4.1. Experiment on a Single Actuator

We conducted experiments by inflating the middle chamber and side chamber just as we did in the simulation. We also applied pressure simultaneously to both chambers, as shown in Figure 7.
In the experiments, we mostly focused on the bending angle, which is the angle between the center of a fingertip and its initial position during inflation (see Figure 8b). As in the first experiment, we applied pressure ranging from 25 kPa to 95 kPa. The deformation of the proposed finger started at 28 kPa and bending angle was resulted in 80° at 85 kPa. We compared the experimental results from the middle chamber’s inflation with the results from FEM and noted the difference, which we had assumed would occur, as can be seen in Figure 8c. The difference can be caused by small air losses by components on the pneumatic control board. It can also depend on how we applied pressure to the actuator. In the simulation, all configurations were accurately set, and the software analyzed the motion of finger based on the defined calculation; therefore, the deformation result was stable.
Our next experiment was conducted on the side chamber’s inflation. We applied pressures from 25 kPa to 100 kPa and the finger bent fully at 97 kPa. Compared to the previous experiment results, the finger bent between two axes. This experiment result was precisely demonstrated in the 3D curve. As shown in Figure 9a, the O represents the initial position of the fingertip. We combined all of the results from the middle chamber’s inflation and side chamber’s inflation. From this, we could predict the motion resulting from inflation in both chambers, which means every chamber’s inflation will suppress each other’s bending motion. To investigate this phenomenon, we conducted the following experiment.

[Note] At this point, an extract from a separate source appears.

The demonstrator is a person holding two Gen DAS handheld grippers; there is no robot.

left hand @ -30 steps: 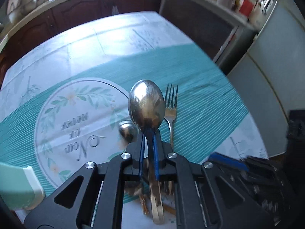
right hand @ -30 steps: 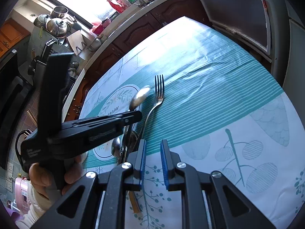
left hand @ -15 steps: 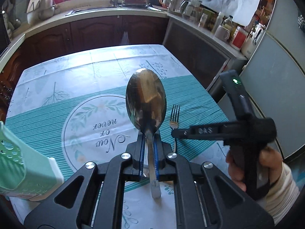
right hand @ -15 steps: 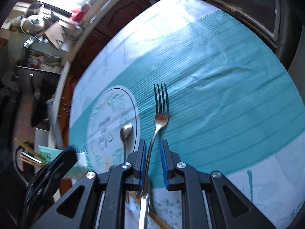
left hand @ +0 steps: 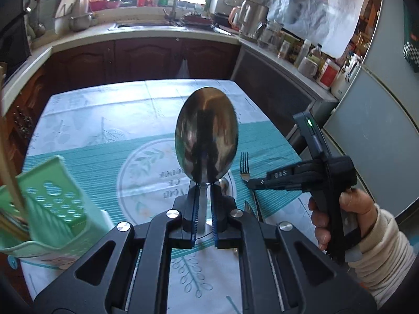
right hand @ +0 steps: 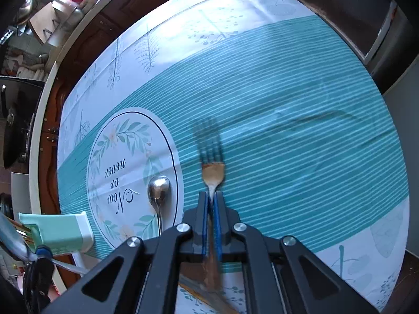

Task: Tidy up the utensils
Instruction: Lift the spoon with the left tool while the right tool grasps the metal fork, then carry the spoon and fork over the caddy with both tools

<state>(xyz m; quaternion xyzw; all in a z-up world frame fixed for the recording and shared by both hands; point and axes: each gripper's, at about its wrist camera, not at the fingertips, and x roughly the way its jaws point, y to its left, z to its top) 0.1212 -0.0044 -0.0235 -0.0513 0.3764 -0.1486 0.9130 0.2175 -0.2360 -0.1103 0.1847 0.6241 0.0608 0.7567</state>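
My left gripper (left hand: 203,209) holds a spoon (left hand: 207,136) aloft near the caddy (left hand: 52,209), my right gripper (right hand: 210,219) clamps the fork (right hand: 212,172), and a small spoon (right hand: 158,187) remains on the tabletop (right hand: 288,104).

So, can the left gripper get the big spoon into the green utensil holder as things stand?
Probably yes. The left gripper is shut on the big spoon, the green utensil holder stands close at its left, and nothing lies between them; only the chopsticks already inside take up room.

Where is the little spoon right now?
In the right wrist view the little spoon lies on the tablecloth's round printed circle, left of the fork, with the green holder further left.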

We present the last experiment, which was performed by applying the same pressure to both chambers at the same time. Figure 9b illustrates the 3D curve after adding the result of the dual chamber’s inflation to previous results. We can easily predict the fingertip position using this combination of experimental results. From Figure 7c, we can see that when we applied the same pressure to the middle chamber and side chamber, the finger bent away from the inflated the side chamber. In other words, as shown in Figure 9b with respect to applying pressure to a side chamber, the finger bends along the positive side of the Y-axis, but when pressure is applied to dual chambers, including the side chamber that was used before, and the middle chamber, the finger bends along the negative side of the Y-axis.
We also observed that when we decrease pressure in the air chamber by a certain amount, the finger will bend along the X-axis. Following this principle, regarding the ratio of inlet pressure of the middle chamber and side chamber, it resulted in a wide range of workspace as we see in Figure 9. Furthermore, this motion can be used to accomplish the in-hand manipulation. Depending on the object’s size, we can use just one side chamber’s inflation to rotate the object.
From the 3D curve, we can conclude the following statements:
  • Inflating the side chamber can be sufficient to produce a small-angle twisting motion.
  • The gripper was found to be capable of grasping bigger objects than expected, as seen in Figure 6, because of the size of the grasp.
  • Inflating dual chambers allows smaller objects to be rotated with any angle.
  • To grasp and twist sequentially, the dual chamber’s inflation is performed after the middle chamber’s inflation.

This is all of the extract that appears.